### Task brief
Word for word, restate the listing that follows and leave out the images.

### The data
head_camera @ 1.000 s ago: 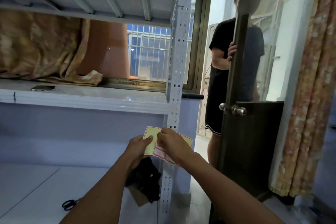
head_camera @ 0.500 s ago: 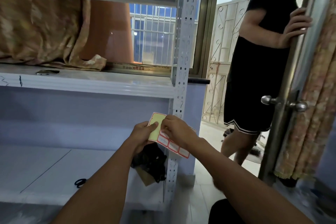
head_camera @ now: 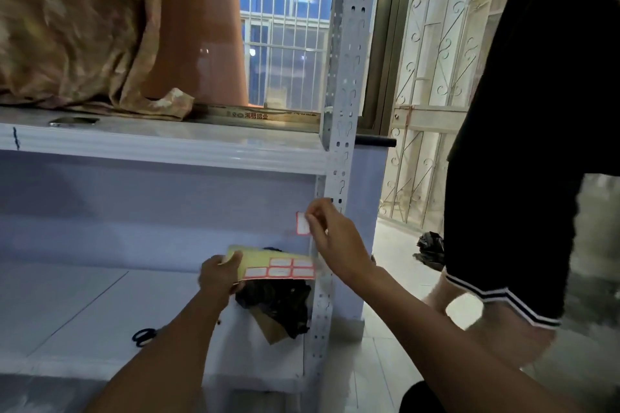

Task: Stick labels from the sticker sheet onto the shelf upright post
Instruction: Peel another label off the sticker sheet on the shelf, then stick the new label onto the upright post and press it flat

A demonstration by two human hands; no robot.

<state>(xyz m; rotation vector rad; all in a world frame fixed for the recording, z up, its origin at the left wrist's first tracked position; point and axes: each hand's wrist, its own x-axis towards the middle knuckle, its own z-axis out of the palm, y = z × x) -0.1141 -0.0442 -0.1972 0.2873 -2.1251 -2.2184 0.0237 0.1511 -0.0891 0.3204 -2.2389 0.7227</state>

### Answer box
head_camera @ 1.000 s ago: 
head_camera @ 0.500 s ago: 
head_camera @ now: 

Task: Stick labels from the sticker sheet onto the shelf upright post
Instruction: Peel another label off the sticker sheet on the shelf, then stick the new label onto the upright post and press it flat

A demonstration by two human hands; no robot.

<state>(xyz m; rotation vector rad; all in a world frame fixed for the recording, z up, its origin at the left wrist's first tracked position; point and axes: each hand's wrist, its own x-axis towards the middle knuckle, its own z-axis out of the palm, y = z × x) -0.1141 -0.0442 -0.1972 0.2873 -2.1251 -2.2184 0.0237 0.1511 -0.0891 0.3204 -2.2389 0.7227</state>

There is nothing further in this answer.